All that is wanted is a word-for-word copy of the data from its first line to the line containing "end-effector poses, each", both included.

*** RECORDED DATA ***

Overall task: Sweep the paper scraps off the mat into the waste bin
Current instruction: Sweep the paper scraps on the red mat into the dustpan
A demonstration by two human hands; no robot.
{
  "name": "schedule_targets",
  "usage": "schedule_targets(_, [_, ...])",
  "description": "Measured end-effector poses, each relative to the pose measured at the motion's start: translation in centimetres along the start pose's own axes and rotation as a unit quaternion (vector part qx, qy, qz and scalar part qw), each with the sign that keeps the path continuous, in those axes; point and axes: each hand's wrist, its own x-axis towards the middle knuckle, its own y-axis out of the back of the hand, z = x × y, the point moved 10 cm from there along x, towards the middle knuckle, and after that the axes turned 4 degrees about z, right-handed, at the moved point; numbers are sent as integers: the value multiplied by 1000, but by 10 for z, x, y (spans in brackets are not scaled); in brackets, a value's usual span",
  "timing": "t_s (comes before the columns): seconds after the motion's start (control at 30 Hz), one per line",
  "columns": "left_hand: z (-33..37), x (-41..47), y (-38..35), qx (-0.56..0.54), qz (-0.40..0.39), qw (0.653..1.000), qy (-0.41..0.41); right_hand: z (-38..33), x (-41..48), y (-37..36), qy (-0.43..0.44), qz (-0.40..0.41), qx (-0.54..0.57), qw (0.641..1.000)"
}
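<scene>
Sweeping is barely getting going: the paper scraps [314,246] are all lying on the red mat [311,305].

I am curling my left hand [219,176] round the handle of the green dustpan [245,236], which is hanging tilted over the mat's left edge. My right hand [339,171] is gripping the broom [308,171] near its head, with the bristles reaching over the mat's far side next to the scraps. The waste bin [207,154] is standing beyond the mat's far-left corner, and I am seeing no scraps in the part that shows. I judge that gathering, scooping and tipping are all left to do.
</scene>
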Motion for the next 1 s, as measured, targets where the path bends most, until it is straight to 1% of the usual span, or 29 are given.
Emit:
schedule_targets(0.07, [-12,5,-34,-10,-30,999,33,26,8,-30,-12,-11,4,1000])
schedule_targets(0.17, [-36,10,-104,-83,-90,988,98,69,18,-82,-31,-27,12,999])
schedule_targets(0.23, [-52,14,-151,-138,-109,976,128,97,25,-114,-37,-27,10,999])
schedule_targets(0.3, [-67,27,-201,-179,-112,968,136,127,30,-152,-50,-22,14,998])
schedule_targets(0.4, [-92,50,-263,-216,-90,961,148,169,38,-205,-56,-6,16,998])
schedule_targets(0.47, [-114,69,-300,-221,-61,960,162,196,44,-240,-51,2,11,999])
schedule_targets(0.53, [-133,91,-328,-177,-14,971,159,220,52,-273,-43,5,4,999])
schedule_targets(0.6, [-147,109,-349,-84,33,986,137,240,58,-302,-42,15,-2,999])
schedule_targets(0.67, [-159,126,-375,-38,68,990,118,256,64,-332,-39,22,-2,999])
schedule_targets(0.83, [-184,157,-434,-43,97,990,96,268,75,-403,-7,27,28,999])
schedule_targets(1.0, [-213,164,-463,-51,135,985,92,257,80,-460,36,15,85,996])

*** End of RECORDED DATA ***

▸ RESULT OF THE TASK:
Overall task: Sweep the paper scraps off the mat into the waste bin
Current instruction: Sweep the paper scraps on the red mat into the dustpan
A demonstration by two human hands; no robot.
{
  "name": "schedule_targets",
  "usage": "schedule_targets(_, [_, ...])",
  "description": "Measured end-effector poses, each relative to the pose measured at the motion's start: translation in centimetres along the start pose's own axes and rotation as a unit quaternion (vector part qx, qy, qz and scalar part qw), each with the sign that keeps the path continuous, in those axes; point and axes: each hand's wrist, its own x-axis towards the middle knuckle, its own y-axis out of the back of the hand, z = x × y, the point moved 10 cm from there along x, towards the middle knuckle, and after that the axes turned 4 degrees about z, right-handed, at the moved point; numbers are sent as integers: the value multiplied by 1000, but by 10 for z, x, y (spans in brackets are not scaled); in brackets, a value's usual span",

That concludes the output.